In recent years, with the rapid development of artificial intelligence, natural language processing technology is more and more widely applied. Natural language processing is divided into two major parts, natural language understanding and natural language generation. Among them, a Question Generation (QG) task is a typical task in natural language Generation. Question generation refers to the automatic generation of natural language questions from a series of data sources (e.g., text, pictures, knowledge base). The application prospect of the problem generation task is very wide, for example, in the field of man-machine interaction, a chat robot (Siri, Microsoft ice, etc.) which generates a conversation with a user by asking questions; in the education field, the level of students is tested according to the problems generated by the course materials, so that the mastery degree of the students on the knowledge is known; in addition, as a dual task of automatic question answering, the QG task can provide a large-scale data set for the QA model training by generating a large number of high-quality questions, so that the effect of the QA model is improved.

The current work of question generation focuses mainly on the field of reading and understanding, and a natural language expressed question is generated for a given answer based on a fact text. The traditional QG method is mainly completed by manually constructed rule templates and combining manual labeling, the mode consumes manpower and material resources, and the problem generated by the templates lacks naturalness and diversity. With the development of deep learning technology, the research of the sequence-to-sequence (Seq2Seq) model on the task of text generation such as machine translation has attracted the attention of researchers. The end-to-end deep neural network model can effectively improve the naturalness and diversity of the generated problems and achieve a good generation effect. However, the current QG method based on deep learning mainly studies generation of simple problems, and little work is done to study generation of complex problems. The generation of complex problems also has many practical meanings, for example, in the field of education, because different students have different abilities to accept knowledge, if a simple problem is generated, it is difficult to test the true level of the student. For students with strong abilities, complex questions need to be tested to get true feedback. In addition, the performance of the existing Question Answering (QA) system on simple questions reaches the bottleneck, and the complex questions are more beneficial to the improvement of the QA system. Most of the existing work can not control the complexity of the generated problems, so that the research on the generation of the complex problems has certain practical value and application prospect.

Based on this, the present work proposes a complexity-controlled problem generation model based on a hybrid expert model. The method is mainly used for generating the diversified natural language questions which are related to the texts, can be answered by the answers and meet the complexity requirement under the condition of giving the texts, the answers and the complexity indexes.

Disclosure of Invention

The technical problem is as follows: the invention aims to solve the technical problems that the complexity evaluation and the complexity modeling are difficult to perform aiming at the research of the problem of lack of controllable complexity, and provides a complexity-controllable diversified problem generation method based on a hybrid expert model.

The technical scheme is as follows: the technical scheme adopted by the invention for solving the technical problems is as follows: a complexity-controllable diversification problem generation method based on a hybrid expert model is disclosed.
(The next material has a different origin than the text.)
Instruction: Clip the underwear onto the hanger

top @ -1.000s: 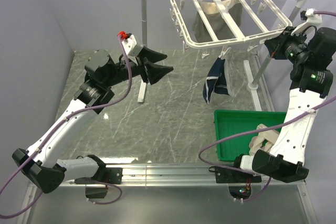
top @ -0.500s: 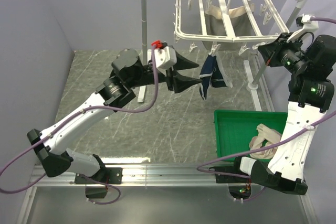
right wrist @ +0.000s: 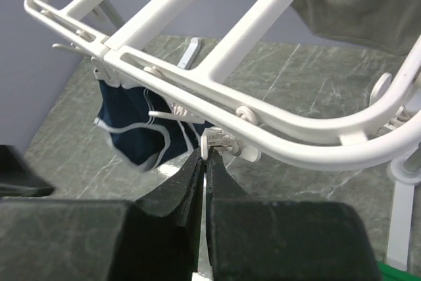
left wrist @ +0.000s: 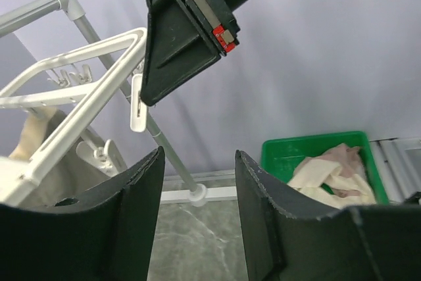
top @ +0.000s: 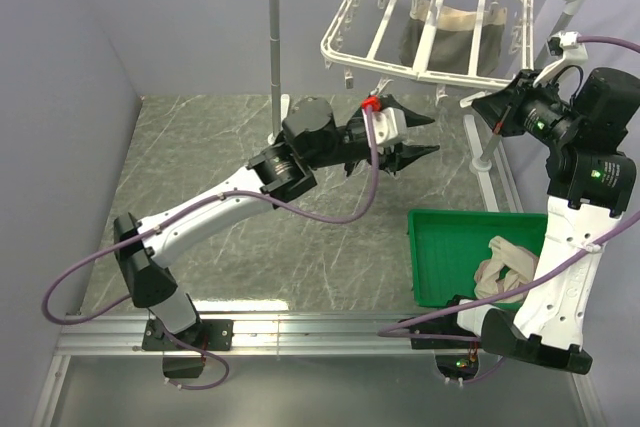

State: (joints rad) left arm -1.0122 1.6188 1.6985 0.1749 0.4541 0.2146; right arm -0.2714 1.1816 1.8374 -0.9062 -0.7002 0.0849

The method takes massive question data in the existing question-answering data set as a starting point, provides a novel question complexity evaluation mode, and is formed by combining 6 complexity evaluation indexes. And the complexity evaluation mode is used for carrying out difficulty marking on the existing data set to be used as a training set, a verification set and a test set of the model provided by the invention. And coding the given text and the answer by using a bidirectional LSTM network to obtain corresponding semantic representations and splicing the semantic representations. The encoded result is decoded using the LSTM network, creating a problem. Hidden vector modeling complexity factors are used in the decoding process to guide the generation of problems meeting given complexity. And different text contents are selected by using a hybrid expert model, so that different problems are generated, and the diversity of problem generation is improved.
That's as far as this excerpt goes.